Exactly as they appear, set down all the lines of the material.

[[ Supplied information, beginning ]]

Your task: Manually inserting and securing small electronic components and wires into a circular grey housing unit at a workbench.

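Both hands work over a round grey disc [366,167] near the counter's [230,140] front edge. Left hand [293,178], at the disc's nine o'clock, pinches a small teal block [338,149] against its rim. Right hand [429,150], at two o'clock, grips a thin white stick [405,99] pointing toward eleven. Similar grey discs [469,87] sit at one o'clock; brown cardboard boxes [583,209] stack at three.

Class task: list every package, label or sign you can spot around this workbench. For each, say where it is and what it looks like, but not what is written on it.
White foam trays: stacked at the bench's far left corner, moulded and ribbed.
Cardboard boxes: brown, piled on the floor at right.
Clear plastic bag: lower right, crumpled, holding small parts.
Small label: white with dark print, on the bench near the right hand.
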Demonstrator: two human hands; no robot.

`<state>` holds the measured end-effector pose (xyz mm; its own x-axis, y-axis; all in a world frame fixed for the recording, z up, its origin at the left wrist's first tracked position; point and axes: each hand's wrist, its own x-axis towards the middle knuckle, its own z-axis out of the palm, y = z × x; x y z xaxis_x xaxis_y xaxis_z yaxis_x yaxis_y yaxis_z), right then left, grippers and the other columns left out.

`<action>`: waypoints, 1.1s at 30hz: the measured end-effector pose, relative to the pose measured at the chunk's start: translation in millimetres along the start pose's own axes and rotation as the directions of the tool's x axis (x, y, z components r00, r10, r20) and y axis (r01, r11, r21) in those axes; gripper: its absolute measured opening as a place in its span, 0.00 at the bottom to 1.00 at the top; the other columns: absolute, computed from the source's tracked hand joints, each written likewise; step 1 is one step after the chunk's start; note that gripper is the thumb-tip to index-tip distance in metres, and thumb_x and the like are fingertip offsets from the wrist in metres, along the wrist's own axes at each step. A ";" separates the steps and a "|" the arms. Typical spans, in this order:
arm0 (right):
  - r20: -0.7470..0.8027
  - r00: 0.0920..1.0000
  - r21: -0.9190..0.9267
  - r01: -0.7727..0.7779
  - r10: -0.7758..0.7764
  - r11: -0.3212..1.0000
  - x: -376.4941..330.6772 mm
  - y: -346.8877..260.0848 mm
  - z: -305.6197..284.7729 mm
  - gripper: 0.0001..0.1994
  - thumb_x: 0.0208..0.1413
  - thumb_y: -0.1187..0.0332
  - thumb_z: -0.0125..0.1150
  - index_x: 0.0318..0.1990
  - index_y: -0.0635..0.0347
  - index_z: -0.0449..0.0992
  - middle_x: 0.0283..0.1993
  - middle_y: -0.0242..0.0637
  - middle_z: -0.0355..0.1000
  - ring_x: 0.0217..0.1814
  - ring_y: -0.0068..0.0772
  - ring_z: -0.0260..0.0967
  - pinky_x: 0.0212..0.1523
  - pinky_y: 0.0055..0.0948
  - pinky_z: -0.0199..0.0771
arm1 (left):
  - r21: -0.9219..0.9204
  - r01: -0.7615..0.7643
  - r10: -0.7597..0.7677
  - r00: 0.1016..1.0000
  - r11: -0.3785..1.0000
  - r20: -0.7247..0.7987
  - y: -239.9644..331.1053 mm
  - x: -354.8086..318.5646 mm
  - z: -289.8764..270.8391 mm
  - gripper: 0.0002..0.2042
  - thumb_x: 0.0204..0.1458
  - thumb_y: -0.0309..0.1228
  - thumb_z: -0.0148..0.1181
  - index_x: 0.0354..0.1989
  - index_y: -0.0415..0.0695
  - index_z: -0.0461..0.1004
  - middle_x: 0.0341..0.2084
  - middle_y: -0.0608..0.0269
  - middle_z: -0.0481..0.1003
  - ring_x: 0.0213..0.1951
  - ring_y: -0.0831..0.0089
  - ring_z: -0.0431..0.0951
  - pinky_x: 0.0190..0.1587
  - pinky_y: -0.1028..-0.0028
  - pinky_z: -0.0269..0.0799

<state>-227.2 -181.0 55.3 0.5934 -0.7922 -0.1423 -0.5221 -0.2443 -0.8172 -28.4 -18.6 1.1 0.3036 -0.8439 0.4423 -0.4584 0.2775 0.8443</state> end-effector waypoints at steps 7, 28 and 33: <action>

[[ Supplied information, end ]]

Response area
Your task: Manually inserting and securing small electronic components and wires into a circular grey housing unit at a workbench.

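Both hands work over a round grey disc [366,167] near the counter's [230,140] front edge. Left hand [293,178], at the disc's nine o'clock, pinches a small teal block [338,149] against its rim. Right hand [429,150], at two o'clock, grips a thin white stick [405,99] pointing toward eleven. Similar grey discs [469,87] sit at one o'clock; brown cardboard boxes [583,209] stack at three.

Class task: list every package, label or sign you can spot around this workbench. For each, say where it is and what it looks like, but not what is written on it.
White foam trays: stacked at the bench's far left corner, moulded and ribbed.
Cardboard boxes: brown, piled on the floor at right.
Clear plastic bag: lower right, crumpled, holding small parts.
Small label: white with dark print, on the bench near the right hand.
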Demonstrator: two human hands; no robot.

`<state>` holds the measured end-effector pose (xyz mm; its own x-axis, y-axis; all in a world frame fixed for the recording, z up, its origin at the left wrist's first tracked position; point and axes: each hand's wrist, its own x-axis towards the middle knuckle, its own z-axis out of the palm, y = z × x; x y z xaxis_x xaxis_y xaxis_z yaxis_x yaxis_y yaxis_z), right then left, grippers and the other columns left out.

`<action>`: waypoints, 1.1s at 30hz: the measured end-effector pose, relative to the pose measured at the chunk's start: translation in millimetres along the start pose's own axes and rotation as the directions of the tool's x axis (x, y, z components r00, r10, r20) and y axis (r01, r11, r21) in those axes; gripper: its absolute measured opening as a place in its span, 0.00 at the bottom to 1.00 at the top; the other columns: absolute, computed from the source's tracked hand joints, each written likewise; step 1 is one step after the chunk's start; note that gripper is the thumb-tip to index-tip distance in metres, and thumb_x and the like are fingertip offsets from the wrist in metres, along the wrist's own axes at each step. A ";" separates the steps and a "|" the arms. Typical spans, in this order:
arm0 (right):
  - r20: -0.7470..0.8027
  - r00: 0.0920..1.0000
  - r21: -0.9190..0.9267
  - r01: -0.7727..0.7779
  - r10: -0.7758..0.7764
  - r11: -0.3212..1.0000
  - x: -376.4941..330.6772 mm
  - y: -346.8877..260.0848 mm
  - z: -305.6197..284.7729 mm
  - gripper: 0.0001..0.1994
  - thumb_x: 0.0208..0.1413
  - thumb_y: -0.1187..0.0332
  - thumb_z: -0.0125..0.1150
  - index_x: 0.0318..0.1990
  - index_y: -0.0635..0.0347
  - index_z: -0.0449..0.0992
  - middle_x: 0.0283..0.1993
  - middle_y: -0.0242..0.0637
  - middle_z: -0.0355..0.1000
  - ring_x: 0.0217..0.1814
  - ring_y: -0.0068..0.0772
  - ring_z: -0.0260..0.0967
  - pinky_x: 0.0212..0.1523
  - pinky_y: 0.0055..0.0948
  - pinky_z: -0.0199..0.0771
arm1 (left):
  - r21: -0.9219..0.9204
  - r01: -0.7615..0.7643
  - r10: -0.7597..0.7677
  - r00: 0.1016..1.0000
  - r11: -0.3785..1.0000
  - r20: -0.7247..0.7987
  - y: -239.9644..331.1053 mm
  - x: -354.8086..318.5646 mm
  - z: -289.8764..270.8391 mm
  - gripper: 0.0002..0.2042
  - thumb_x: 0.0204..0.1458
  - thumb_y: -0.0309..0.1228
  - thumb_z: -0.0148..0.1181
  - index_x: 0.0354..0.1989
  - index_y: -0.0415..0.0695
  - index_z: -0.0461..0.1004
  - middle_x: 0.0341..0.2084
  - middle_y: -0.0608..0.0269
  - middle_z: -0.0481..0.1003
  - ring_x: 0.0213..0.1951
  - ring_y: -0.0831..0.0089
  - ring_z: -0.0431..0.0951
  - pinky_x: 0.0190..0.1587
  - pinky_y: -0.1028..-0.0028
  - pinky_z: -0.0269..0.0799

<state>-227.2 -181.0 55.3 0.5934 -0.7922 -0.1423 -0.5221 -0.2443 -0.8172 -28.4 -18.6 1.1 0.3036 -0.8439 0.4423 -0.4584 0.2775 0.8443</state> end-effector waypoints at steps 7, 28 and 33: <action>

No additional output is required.